_Work to be completed_
Set down, please, exactly the lines below that run from the line with "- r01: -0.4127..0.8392" to the line with "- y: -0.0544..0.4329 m", both lines included.

================================

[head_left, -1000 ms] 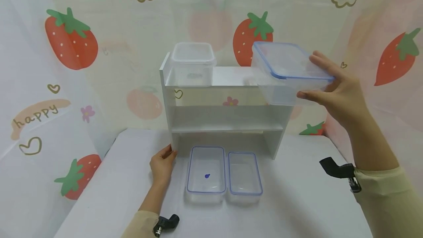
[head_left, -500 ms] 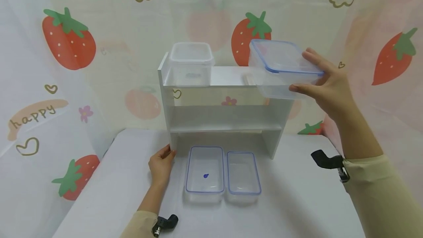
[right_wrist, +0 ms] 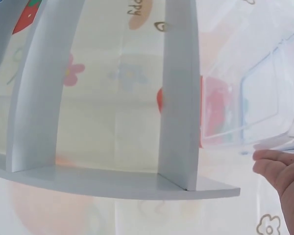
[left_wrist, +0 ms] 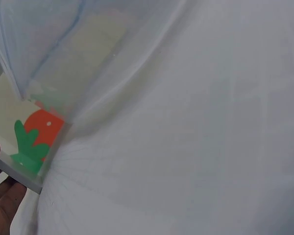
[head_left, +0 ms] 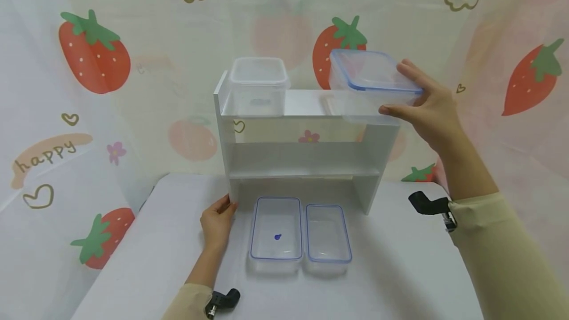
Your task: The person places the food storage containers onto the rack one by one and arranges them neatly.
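Observation:
My right hand (head_left: 428,107) grips a clear plastic food container (head_left: 369,78) with a blue-edged lid by its right side, thumb in front and fingers behind. The container overlaps the right end of the white shelf unit's top board (head_left: 306,102), slightly tilted. In the right wrist view this container (right_wrist: 250,98) shows close over the board. Low on the left, my left hand (head_left: 218,221) pinches the shelf unit's left side panel (head_left: 225,137) near its foot; the left wrist view shows thumb and fingers on either side of the panel edge (left_wrist: 22,176).
A clear square container (head_left: 259,88) with a whitish lid stands on the top board's left end. Two blue-rimmed containers, a larger one (head_left: 276,226) and a smaller one (head_left: 329,233), sit side by side on the white table (head_left: 391,280) before the shelf. A strawberry-print cloth hangs behind.
My right hand has carried the blue-lidded container leftward and slightly up in view, farther over the top board. The left hand keeps its place at the side panel.

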`<state>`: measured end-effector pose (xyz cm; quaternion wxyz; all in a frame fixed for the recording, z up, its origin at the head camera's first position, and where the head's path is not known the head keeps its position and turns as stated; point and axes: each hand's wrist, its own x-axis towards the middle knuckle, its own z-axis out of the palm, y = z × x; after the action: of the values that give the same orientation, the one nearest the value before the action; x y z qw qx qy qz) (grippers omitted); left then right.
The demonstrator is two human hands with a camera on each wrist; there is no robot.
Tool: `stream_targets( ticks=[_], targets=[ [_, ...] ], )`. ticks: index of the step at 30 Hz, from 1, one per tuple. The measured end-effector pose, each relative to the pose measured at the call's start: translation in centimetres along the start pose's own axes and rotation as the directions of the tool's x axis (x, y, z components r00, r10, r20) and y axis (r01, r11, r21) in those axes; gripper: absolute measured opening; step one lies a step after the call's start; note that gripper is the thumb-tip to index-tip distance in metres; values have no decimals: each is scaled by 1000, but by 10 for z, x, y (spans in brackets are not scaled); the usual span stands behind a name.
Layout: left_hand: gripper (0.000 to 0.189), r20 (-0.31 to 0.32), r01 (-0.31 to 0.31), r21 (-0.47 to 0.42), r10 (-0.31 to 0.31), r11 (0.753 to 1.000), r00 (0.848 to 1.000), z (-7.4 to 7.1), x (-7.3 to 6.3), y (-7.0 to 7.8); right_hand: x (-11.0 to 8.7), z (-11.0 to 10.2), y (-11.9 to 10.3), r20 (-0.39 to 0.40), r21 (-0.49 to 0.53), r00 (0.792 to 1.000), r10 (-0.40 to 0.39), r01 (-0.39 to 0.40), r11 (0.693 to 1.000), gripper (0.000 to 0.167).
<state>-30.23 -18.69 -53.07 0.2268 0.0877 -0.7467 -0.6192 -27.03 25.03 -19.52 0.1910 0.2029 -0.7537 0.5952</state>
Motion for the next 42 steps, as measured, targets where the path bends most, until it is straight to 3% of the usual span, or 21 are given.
stream_targets(
  ticks=[12,26,42],
  targets=[
    [38,22,2,-22,-2,1000,1000,-2,0,1,13,11,8,42,1,999,6,-6,1000,94],
    [37,9,6,-13,-6,1000,1000,-1,1,1,26,12,27,47,-87,998,35,-31,996,95],
    [37,1,16,1,-16,1000,1000,-1,-1,2,35,13,37,39,-117,999,36,-31,993,96]
  ],
)
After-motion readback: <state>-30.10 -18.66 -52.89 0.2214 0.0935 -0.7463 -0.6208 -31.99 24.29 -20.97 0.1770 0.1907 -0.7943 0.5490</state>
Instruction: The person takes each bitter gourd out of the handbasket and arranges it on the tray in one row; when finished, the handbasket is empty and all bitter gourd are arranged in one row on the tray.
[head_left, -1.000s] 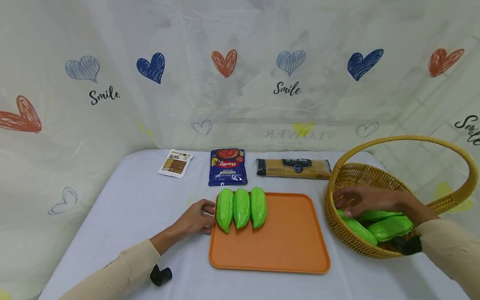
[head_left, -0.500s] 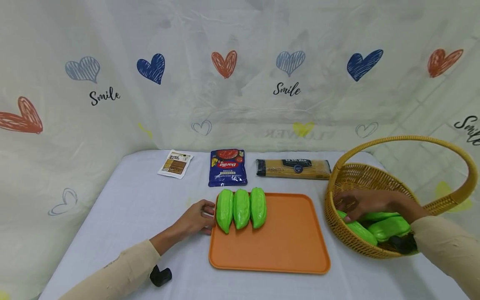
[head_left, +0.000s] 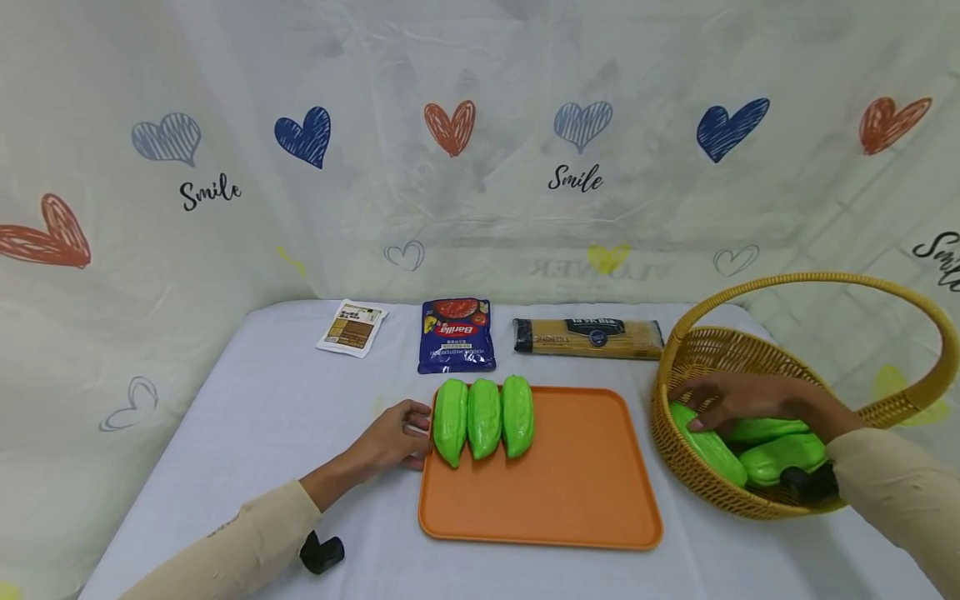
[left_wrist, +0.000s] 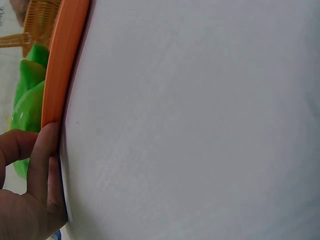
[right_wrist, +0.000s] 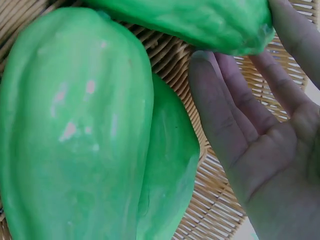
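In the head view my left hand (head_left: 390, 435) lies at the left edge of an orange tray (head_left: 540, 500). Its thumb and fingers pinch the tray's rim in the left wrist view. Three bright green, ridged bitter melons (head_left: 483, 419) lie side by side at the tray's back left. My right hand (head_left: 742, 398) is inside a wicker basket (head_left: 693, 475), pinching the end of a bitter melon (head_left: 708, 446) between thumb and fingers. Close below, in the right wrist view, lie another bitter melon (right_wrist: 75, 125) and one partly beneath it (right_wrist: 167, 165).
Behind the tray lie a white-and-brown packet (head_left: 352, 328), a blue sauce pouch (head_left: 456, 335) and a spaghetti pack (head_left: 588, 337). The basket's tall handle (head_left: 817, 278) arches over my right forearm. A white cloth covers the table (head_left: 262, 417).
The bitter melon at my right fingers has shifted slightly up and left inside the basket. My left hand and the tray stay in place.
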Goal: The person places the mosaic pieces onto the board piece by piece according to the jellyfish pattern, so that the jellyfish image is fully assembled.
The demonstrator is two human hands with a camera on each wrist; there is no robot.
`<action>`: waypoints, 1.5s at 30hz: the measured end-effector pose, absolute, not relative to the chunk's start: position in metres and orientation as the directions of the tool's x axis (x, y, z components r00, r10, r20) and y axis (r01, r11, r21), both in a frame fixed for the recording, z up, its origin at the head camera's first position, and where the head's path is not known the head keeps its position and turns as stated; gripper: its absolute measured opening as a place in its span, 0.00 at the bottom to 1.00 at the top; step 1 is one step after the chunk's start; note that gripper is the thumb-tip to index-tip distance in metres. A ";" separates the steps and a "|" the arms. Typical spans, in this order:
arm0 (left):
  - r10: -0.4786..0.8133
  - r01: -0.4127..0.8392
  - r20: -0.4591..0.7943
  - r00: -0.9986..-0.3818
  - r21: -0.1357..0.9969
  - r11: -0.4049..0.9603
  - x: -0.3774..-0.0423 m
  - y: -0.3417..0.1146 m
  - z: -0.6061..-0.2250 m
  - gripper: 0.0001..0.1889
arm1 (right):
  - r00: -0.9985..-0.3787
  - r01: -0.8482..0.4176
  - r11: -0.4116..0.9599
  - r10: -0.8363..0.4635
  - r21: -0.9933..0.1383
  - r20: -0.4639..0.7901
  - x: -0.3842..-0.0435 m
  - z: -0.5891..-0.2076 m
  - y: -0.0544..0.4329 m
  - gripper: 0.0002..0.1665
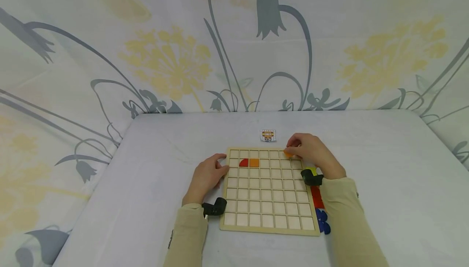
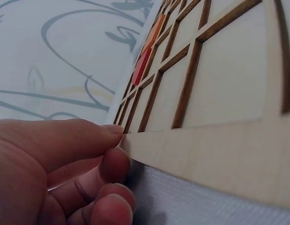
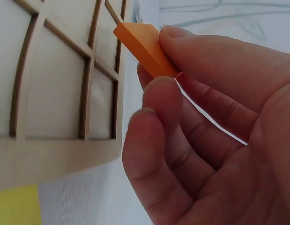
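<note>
A wooden grid board with square cells lies on the table. In its second row sit a red quarter-round tile and, beside it, an orange square tile. My left hand holds the board's left edge near the upper corner; the left wrist view shows the thumb at the rim and the other fingers curled. Over the top right of the board, my right hand pinches another orange tile between thumb and fingers. That tile is tilted and partly covered by the fingers.
A small printed pattern card lies behind the board. Along the board's right side are yellow, red and blue pieces, partly hidden by the right wrist and sleeve. A floral cloth hangs behind the table.
</note>
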State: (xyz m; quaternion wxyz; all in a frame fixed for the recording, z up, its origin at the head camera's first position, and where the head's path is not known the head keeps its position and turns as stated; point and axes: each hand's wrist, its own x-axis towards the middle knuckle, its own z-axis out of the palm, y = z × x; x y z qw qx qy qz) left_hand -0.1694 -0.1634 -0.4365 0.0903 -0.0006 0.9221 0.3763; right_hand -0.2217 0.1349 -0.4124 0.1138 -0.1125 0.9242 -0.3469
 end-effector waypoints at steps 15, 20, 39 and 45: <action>0.068 -0.059 -0.158 -0.985 0.681 0.730 -0.170 -0.164 -0.438 0.22 | -0.914 -0.208 0.695 -0.389 -0.689 -0.117 -0.219 -0.414 0.110 0.11; 0.080 -0.034 -0.137 -0.987 0.676 0.736 -0.171 -0.164 -0.439 0.22 | -0.902 -0.228 0.700 -0.413 -0.677 -0.123 -0.218 -0.416 0.103 0.11; 0.072 -0.047 -0.147 -0.987 0.678 0.734 -0.171 -0.163 -0.439 0.22 | -0.883 -0.266 0.698 -0.453 -0.664 -0.123 -0.213 -0.416 0.087 0.07; 0.068 -0.054 -0.151 -0.986 0.685 0.726 -0.170 -0.164 -0.438 0.22 | -0.878 -0.254 0.695 -0.458 -0.673 -0.140 -0.213 -0.415 0.085 0.07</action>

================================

_Completed task_
  - r01: -0.4127..0.8392
  - r20: -0.4591..0.7943
  - r00: -0.9986..-0.3818
  - r21: -0.1357..0.9969
  - r11: -0.4049..0.9603
  - x: -0.3774..-0.0423 m
  - y: -0.3417..0.1146 m
  - z: -0.6061..-0.2250 m
  - gripper: 0.0001..0.1889
arm1 (right):
  - r00: -0.9985..-0.3787
  - r01: -0.8482..0.4176
  - r11: -0.4116..0.9599
  - r10: -0.8363..0.4635
  - r21: -0.9933..0.1383
  - r20: -0.4639..0.7901
  - x: -0.3842..-0.0435 m
  - z: -0.5891..-0.2076 m
  - y: -0.0544..0.4329 m

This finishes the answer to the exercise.